No matter what I have tried, I am unable to see any of the information, I don't even get an error, just blank! Please can someone point me in the right direction.
谢谢:)
更新
以下是创建对象的代码:
Here is the code that creates the object:
ClientObject = {
ClientData : [
{
firstName : localStorage.getItem('cfn'),
lastName : localStorage.getItem('cln'),
email : localStorage.getItem('cem'),
dob : localStorage.getItem('cdo'),
age : localStorage.getItem('cag'),
pierceType : localStorage.getItem('cpt'),
street : localStorage.getItem('cst'),
city : localStorage.getItem('cci'),
county : localStorage.getItem('cco'),
postcode : localStorage.getItem('cpc')
}
],
HealthData : health,
PiercerData : [
{
firstName : localStorage.getItem('pfn'),
lastName : localStorage.getItem('pln'),
pierceDate : localStorage.getItem('pda'),
jewelleryType : localStorage.getItem('pjt'),
jewelleryDesign : localStorage.getItem('pjd'),
jewellerySize : localStorage.getItem('pjs'),
idChecked: localStorage.getItem('pid'),
medicalChecked: localStorage.getItem('pmh'),
notes: localStorage.getItem('poi')
}
]
};
这是它的发送方式:
function senddata() {
$.ajax({
url: 'http://domain.com/app.php',
type: 'POST',
crossDomain: true,
contentType: "application/json; charset=utf-8",
dataType: 'jsonp',
data: 'obj='+JSON.stringify(ClientObject),
success : function(res) {
console.log(res);
},
error: function(err) {
}
});
}
推荐答案
有些事情会引起问题:
-
为什么
dataType: 'jsonp'
?如果您不打算使用jsonp,请不要指示jQuery执行此操作.请参阅文档: https://api.jquery.com/jQuery.ajax/
why
dataType: 'jsonp'
? If you don't intend to utilize jsonp, don't instruct jQuery to do this. See the docs: https://api.jquery.com/jQuery.ajax/
"jsonp":使用JSONP加载JSON块.增加了一个额外的 ?callback =?" URL的末尾以指定回调.禁用 通过将查询字符串参数"_ = [TIMESTAMP]"附加到 URL,除非将cache选项设置为true.

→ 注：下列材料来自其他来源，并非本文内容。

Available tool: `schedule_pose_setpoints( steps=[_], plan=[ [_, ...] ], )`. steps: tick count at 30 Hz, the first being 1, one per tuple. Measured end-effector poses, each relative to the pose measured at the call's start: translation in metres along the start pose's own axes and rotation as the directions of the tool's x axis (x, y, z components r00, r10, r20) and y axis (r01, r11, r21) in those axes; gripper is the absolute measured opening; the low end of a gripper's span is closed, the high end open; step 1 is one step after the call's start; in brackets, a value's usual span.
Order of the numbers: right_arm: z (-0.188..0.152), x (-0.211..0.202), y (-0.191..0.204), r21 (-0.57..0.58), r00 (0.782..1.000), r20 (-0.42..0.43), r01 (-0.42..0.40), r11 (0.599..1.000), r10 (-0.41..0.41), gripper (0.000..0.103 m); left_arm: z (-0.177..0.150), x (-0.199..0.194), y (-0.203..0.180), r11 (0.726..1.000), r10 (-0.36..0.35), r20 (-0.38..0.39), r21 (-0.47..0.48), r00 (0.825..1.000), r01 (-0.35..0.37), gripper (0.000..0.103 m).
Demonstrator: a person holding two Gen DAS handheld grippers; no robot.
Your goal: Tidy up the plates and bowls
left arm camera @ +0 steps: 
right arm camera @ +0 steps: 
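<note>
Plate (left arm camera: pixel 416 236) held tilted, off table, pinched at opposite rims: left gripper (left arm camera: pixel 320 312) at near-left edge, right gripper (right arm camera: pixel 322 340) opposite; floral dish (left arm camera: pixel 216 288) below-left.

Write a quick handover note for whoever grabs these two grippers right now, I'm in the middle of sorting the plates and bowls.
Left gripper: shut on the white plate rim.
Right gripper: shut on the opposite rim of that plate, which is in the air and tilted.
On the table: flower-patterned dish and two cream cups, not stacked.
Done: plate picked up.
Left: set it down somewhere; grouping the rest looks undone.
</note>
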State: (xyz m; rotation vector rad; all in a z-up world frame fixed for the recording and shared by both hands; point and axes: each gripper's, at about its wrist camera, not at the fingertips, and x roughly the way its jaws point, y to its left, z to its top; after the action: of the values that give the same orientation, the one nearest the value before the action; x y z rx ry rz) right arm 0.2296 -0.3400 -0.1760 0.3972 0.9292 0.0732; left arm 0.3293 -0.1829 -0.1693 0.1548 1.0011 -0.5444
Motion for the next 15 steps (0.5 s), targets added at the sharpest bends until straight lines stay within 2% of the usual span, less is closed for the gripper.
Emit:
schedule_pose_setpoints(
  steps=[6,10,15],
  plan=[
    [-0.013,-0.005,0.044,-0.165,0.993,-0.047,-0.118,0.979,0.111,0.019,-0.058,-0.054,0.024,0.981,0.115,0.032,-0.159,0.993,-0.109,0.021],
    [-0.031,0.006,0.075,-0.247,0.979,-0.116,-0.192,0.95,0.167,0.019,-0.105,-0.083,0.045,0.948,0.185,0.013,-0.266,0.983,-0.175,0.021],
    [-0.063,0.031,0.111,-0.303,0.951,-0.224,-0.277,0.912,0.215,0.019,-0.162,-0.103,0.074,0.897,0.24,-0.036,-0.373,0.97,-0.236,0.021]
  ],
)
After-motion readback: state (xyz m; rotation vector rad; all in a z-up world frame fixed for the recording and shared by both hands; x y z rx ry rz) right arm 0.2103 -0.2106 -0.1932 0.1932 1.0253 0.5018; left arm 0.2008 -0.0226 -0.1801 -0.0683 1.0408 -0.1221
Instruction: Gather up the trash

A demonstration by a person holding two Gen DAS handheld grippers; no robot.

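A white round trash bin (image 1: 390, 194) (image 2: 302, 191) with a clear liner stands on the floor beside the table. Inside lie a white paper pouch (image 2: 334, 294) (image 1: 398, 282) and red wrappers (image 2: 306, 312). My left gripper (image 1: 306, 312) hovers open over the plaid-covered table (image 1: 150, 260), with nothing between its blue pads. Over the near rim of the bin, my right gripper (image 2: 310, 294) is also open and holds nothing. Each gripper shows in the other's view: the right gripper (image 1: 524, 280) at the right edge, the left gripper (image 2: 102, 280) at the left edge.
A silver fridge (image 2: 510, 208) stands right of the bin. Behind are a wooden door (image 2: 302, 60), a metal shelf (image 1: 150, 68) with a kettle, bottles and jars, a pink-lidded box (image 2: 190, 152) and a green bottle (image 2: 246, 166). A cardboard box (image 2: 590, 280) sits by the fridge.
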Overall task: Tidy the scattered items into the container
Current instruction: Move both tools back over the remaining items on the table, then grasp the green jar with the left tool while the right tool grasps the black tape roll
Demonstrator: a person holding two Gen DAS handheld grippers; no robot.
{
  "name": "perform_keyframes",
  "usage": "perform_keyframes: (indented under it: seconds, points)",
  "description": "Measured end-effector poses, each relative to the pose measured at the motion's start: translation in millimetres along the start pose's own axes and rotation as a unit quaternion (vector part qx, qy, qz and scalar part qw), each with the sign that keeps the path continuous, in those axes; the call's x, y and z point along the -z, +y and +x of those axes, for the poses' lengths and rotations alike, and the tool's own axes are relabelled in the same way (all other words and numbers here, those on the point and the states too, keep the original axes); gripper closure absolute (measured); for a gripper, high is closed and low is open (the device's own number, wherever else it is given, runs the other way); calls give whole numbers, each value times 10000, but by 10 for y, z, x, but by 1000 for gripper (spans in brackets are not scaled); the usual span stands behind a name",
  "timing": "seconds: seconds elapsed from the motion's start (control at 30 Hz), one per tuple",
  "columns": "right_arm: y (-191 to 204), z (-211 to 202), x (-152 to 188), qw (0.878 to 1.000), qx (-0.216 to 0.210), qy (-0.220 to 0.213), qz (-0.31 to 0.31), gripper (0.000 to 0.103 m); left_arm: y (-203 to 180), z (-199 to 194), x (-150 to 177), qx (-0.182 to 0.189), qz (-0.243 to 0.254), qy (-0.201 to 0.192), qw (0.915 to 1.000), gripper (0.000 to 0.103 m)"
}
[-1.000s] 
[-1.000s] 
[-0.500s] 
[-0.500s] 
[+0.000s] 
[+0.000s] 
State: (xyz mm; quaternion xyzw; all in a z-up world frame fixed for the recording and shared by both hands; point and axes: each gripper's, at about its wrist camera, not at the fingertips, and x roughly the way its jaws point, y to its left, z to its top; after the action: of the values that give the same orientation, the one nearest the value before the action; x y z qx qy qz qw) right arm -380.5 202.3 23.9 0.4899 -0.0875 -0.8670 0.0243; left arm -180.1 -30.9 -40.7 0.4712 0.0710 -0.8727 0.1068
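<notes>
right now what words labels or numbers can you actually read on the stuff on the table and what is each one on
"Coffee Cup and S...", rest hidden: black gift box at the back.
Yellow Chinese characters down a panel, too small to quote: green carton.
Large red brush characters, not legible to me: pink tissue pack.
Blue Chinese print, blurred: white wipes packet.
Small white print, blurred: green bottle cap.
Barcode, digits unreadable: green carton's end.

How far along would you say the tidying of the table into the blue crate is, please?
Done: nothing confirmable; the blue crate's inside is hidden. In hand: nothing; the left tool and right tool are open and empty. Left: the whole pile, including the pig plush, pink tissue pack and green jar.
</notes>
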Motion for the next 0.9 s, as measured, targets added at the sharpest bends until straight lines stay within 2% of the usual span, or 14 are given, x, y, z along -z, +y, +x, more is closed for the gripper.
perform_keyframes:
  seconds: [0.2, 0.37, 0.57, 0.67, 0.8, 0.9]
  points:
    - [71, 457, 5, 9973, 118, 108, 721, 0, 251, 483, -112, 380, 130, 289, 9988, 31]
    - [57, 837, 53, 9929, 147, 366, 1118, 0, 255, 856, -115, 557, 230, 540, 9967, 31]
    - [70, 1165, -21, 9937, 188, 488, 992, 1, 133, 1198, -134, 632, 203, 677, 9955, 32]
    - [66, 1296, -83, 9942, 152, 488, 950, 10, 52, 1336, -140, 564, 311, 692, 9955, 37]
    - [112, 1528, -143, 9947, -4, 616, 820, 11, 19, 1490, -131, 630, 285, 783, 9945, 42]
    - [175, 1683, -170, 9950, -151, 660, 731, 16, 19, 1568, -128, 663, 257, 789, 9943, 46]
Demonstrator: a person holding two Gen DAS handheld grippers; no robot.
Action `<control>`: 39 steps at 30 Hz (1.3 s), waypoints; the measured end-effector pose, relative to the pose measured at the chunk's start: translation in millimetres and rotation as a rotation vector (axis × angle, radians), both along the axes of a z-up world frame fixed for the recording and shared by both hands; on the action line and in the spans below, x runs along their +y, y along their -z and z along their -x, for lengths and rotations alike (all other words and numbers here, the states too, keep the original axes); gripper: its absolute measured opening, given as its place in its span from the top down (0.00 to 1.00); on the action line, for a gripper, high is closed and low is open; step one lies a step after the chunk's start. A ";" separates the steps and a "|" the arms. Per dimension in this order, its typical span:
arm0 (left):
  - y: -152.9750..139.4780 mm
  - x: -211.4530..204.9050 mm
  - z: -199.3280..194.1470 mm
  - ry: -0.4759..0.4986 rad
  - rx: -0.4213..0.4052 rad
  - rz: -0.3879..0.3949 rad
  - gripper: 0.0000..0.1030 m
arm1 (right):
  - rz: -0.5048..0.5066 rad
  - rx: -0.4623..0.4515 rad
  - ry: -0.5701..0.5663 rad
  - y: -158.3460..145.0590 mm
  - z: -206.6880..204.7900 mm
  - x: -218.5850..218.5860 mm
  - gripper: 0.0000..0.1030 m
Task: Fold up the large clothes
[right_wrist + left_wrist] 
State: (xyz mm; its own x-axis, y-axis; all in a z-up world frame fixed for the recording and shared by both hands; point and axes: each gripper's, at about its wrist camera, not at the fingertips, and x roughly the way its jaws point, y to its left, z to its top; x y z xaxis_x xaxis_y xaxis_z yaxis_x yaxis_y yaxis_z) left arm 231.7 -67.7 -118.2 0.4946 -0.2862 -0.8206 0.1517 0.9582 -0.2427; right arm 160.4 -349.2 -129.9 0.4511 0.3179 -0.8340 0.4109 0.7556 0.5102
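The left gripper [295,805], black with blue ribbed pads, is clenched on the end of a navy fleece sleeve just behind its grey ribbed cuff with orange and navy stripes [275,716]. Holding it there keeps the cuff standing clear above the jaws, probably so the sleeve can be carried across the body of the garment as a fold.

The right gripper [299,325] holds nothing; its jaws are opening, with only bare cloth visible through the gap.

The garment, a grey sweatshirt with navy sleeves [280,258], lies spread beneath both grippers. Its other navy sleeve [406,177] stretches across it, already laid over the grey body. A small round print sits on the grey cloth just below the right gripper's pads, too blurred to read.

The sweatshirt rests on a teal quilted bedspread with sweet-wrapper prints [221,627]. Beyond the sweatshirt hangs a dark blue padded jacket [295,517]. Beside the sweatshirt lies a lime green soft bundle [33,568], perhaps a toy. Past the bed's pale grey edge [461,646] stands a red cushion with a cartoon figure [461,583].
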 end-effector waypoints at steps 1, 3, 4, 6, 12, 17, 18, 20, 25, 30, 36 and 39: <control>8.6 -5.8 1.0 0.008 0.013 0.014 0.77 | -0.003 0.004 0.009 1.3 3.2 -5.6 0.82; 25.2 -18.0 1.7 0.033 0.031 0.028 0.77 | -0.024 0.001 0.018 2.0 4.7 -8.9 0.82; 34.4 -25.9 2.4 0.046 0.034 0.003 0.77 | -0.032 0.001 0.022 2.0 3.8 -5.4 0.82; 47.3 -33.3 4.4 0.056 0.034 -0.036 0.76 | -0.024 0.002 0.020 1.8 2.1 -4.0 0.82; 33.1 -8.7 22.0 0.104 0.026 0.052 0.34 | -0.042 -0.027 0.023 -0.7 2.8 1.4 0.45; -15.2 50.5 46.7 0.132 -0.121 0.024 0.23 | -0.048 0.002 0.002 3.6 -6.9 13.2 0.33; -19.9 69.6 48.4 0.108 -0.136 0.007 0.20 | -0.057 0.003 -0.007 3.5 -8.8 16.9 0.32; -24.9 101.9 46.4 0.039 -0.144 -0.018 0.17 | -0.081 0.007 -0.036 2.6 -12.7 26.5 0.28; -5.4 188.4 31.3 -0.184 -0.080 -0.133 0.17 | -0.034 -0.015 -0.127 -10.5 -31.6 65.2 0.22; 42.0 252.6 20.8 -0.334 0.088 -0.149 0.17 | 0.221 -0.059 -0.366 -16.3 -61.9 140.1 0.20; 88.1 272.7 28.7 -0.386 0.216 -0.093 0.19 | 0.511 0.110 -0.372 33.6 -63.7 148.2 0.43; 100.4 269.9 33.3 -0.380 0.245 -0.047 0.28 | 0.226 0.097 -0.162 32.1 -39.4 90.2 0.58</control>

"jsonp": Loads in a JSON block using JSONP. Adds an extra "?callback=?" to the end of your URL to specify the callback. Disables caching by appending a query string parameter, "_=[TIMESTAMP]", to the URL unless the cache option is set to true.
'obj='+JSON.stringify(ClientObject),
这将确保无效的json.
'obj='+JSON.stringify(ClientObject),
this will guarantee invalid json.
作为参考,请看以下问题: jQuery ajax,如何发送JSON而不是QueryString 用jQuery发送JSON.
For reference, have a look at this question: jQuery ajax, how to send JSON instead of QueryString on how to send json with jquery.
也就是说,请尝试以下操作:
That said, try the following:
function senddata() {
$.ajax({
url: 'app.php',
type: 'POST',
crossDomain: true,
contentType: 'application/json; charset=utf-8"',
data: JSON.stringify(ClientObject),
success : function(res) {
console.log(res);
},
error: function(err) {
}
});
}
在app.php
中使用
And in app.php
use
$input = json_decode(file_get_contents('php://input'));
获取数据.像这样使用它:
to get the data. Use it like:
var_dump($input->ClientData[0]->firstName); // => string(6) "Master"
这篇关于JSON PHP解码不起作用的文章就介绍到这了,希望我们推荐的答案对大家有所帮助,也希望大家多多支持IT屋!